JUPPE et SARKOZY ont poussé le cynisme jusqu’à aller rédiger la déclaration du Conseil de Sécurité sur le Mali afin qu’elle soit la moins contraignante possible sur la junte et la moins dure qui soit pour le MNLA.
On aimerait bien être une petite souris dans les salons feutrés du Quai d’Orsay pour entendre l’analyse de JUPPE au moment de passer la charge à son remplaçant au cours de cette semaine, notamment sur le dossier du Mali.
Le dernier exemple de propagande médiatique en date orchestrée par RFi, c’est la courte échelle faite à Mohamed Abdelaziz de Mauritanie complaisant invité de l’émission  » Internationale » pour se livrer à une analyse géostratégique des plus indigestes sur la bande sahélienne. L’opération n’avait d’autre but que de faire les « relations publiques » d’un petit télégraphiste de Paris qui, à la commande, exécute des missions dont la portée médiatique est aux antipodes de leur efficacité. Mais qu’importe, il valide le point de Paris sur le Sahel. Le Président nigérien n’est pas si mal vu à Paris parce qu’il entreprend aussi des actions contre les islamistes, mais il a le défaut d’être un militant qui ne se laissera pas briefer par la diplomatie française et RFI pour ânonner un discours de justification et de courte vue qui, comme le serpent de la fable, finit mordre sa propre queue.

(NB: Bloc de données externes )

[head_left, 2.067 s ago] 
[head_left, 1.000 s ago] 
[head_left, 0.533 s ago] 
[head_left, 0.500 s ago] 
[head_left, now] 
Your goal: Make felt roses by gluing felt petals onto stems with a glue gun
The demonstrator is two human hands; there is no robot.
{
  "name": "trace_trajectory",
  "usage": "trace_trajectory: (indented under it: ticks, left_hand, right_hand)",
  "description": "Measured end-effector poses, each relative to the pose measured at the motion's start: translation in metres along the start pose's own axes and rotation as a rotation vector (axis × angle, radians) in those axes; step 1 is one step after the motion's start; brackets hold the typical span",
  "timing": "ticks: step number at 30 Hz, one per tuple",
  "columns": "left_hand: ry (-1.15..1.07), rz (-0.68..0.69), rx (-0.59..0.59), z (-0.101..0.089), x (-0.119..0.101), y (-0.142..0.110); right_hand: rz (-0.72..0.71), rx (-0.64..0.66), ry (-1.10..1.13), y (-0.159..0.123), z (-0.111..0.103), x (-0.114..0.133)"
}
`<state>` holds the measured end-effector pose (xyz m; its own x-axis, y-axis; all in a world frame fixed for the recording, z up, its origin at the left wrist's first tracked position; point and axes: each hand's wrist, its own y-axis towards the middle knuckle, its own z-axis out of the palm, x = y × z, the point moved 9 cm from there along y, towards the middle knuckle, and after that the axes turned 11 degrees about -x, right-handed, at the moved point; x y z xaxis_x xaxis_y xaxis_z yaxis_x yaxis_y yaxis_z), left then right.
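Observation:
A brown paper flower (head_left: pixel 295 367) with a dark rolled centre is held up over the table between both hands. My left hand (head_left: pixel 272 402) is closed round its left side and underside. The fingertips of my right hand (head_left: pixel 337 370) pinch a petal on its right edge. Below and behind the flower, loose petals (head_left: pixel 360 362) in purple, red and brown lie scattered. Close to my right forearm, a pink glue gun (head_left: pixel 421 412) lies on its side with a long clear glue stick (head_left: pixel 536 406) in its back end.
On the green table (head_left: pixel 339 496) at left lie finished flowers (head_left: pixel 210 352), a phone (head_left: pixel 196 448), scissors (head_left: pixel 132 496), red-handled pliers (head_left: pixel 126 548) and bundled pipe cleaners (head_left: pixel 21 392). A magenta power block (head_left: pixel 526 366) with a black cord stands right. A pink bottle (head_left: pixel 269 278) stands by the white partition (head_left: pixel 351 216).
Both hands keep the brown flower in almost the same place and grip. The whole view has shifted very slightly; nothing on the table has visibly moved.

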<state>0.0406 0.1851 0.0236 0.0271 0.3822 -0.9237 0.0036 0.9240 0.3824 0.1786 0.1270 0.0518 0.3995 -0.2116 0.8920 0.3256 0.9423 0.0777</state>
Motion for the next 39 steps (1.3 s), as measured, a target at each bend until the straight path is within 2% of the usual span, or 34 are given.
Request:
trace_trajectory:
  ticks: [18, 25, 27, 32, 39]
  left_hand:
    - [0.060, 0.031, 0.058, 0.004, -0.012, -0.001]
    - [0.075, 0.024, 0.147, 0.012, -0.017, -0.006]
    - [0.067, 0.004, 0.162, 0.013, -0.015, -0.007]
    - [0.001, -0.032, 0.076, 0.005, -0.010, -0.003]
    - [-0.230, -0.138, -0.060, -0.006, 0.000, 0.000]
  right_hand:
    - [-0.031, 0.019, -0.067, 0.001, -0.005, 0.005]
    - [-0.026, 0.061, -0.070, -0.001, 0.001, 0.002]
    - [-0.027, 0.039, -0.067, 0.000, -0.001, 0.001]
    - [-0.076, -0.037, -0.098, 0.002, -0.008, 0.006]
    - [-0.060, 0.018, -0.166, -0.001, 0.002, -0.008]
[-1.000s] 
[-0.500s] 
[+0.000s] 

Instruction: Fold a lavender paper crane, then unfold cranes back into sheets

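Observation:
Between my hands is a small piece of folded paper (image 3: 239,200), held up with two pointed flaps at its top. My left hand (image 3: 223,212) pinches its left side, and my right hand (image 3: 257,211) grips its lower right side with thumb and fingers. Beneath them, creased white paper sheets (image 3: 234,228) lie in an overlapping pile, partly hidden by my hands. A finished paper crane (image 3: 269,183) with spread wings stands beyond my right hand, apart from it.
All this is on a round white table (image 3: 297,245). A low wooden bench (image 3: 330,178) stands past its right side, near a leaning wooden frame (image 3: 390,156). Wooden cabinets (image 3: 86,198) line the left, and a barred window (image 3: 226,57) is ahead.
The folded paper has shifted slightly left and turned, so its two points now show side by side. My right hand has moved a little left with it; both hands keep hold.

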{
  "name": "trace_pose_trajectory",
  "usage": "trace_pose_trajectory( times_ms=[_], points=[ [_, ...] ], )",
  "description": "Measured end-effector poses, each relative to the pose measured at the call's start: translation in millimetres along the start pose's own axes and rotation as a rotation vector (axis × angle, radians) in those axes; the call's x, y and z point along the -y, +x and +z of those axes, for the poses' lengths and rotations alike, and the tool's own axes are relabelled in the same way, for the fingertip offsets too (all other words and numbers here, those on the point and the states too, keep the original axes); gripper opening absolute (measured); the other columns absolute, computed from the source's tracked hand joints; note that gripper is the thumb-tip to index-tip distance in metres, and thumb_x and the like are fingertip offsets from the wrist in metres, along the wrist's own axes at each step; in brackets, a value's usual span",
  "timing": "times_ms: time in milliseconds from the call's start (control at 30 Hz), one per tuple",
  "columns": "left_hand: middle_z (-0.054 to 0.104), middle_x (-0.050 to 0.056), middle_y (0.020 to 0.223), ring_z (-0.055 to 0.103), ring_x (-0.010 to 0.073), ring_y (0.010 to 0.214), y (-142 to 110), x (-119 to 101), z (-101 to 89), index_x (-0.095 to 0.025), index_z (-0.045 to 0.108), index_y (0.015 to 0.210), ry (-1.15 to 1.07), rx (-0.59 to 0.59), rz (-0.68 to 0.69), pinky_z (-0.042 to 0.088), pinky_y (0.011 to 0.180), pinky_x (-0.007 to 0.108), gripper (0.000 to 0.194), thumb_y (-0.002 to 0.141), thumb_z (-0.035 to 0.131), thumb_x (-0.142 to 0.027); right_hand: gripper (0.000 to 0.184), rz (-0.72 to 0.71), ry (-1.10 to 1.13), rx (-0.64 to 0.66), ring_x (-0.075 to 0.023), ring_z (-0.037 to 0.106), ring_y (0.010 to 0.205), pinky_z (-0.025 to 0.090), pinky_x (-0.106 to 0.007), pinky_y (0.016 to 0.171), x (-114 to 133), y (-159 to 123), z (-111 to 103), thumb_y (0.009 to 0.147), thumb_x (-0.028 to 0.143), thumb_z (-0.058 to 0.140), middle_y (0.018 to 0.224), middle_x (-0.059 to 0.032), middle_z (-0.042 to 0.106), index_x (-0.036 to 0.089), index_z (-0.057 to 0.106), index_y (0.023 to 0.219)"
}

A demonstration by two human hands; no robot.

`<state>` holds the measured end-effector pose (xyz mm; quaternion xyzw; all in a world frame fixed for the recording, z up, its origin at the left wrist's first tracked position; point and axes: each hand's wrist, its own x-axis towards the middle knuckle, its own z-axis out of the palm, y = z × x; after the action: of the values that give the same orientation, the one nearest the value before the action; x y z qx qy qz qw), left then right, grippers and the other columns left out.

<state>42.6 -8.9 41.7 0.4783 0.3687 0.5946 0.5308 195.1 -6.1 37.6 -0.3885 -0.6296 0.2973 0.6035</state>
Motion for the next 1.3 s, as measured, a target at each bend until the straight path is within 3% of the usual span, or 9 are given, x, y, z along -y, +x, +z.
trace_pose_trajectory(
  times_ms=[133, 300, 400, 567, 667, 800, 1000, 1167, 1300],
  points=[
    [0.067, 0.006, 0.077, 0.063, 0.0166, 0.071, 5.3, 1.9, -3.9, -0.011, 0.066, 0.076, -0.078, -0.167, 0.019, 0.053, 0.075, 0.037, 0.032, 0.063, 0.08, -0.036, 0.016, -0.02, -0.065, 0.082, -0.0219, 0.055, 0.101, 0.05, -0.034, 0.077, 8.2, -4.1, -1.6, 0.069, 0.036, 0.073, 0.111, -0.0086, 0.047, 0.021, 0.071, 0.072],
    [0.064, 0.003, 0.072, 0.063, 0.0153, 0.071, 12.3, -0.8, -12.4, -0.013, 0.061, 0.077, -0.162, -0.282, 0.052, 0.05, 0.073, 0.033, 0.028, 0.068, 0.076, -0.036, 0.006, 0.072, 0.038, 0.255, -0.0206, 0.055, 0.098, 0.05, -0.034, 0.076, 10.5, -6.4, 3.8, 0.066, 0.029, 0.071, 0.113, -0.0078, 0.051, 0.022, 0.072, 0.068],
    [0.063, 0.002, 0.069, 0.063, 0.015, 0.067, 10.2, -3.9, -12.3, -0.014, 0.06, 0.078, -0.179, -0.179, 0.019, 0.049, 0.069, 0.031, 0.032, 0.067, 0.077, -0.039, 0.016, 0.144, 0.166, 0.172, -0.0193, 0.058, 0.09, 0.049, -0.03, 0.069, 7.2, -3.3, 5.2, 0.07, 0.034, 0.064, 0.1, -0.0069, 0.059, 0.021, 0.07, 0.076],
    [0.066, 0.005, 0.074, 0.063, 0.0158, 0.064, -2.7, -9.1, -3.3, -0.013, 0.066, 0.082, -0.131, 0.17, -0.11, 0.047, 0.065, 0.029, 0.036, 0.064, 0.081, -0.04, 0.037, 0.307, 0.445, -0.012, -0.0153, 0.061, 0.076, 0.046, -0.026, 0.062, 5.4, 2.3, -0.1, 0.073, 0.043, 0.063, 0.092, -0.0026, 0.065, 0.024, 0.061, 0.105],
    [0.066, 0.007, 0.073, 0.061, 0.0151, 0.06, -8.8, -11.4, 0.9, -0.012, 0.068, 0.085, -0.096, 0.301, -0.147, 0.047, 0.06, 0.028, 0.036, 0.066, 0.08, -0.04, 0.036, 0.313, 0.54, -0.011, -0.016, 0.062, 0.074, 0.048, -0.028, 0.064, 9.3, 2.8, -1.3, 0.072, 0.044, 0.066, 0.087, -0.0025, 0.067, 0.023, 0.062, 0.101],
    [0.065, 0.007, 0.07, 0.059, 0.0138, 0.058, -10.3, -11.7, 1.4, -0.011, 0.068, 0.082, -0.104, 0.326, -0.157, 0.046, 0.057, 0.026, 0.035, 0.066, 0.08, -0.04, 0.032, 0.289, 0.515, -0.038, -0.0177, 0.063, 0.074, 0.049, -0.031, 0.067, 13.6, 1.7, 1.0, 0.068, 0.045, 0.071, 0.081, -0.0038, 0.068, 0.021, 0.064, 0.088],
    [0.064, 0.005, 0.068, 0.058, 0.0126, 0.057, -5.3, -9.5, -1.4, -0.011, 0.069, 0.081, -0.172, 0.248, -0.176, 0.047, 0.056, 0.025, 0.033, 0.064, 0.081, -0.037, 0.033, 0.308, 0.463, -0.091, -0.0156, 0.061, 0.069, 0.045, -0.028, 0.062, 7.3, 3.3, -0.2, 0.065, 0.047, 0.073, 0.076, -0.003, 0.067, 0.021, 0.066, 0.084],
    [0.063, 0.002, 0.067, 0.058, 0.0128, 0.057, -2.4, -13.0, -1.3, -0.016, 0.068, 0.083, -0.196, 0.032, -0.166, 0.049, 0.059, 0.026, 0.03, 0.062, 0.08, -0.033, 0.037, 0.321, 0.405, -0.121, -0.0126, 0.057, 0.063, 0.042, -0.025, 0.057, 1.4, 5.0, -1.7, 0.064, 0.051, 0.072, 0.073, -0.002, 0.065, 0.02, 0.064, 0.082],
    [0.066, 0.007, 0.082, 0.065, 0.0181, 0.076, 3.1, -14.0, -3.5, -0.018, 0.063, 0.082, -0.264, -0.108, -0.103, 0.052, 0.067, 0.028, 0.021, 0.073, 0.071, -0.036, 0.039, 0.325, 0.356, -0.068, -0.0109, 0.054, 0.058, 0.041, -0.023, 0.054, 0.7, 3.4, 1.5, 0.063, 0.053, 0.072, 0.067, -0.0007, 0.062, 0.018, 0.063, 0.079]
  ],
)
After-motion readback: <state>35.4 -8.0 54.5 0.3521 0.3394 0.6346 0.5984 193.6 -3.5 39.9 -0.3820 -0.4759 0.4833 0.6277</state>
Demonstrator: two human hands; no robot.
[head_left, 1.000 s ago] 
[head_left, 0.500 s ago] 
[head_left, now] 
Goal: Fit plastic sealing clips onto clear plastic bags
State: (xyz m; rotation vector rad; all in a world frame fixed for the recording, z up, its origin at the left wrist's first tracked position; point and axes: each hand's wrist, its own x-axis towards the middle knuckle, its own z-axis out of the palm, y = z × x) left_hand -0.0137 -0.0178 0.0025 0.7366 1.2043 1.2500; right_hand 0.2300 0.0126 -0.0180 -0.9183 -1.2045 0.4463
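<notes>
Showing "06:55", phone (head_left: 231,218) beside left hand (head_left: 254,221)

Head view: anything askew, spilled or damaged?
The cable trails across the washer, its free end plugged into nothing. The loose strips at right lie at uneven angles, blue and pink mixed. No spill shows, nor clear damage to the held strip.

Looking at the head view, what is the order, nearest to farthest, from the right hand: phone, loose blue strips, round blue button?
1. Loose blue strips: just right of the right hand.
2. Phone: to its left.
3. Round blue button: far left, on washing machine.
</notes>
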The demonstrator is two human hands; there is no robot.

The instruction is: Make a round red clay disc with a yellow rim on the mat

« Le Diable à deux cornes: l’orgueil et le mensonge », avait écrit le poète italien Lanza Del Vasto. La droite française sous Sarkozy nous est apparue sous ce trait hideux: l’orgueil de refuser de regarder la réalité en face parce qu’en l’occurrence c’est un pays pauvre et dépendant qui avait le courage de poser une analyse différente mais juste sur les choses ( Libye, bande sahélienne). Pour imposer ses vues, la France a usé et abusé du mensonge sur les forces en présence dans les régions du Nord du Mali. Les premiers charters de touristes hexagonaux accueillis par le MNLA avec caméras et flonflons pour montrer à la face du monde un Nord sécurisé attendra. Honte à ceux qui par la désinformation veulent régner sur les peuples.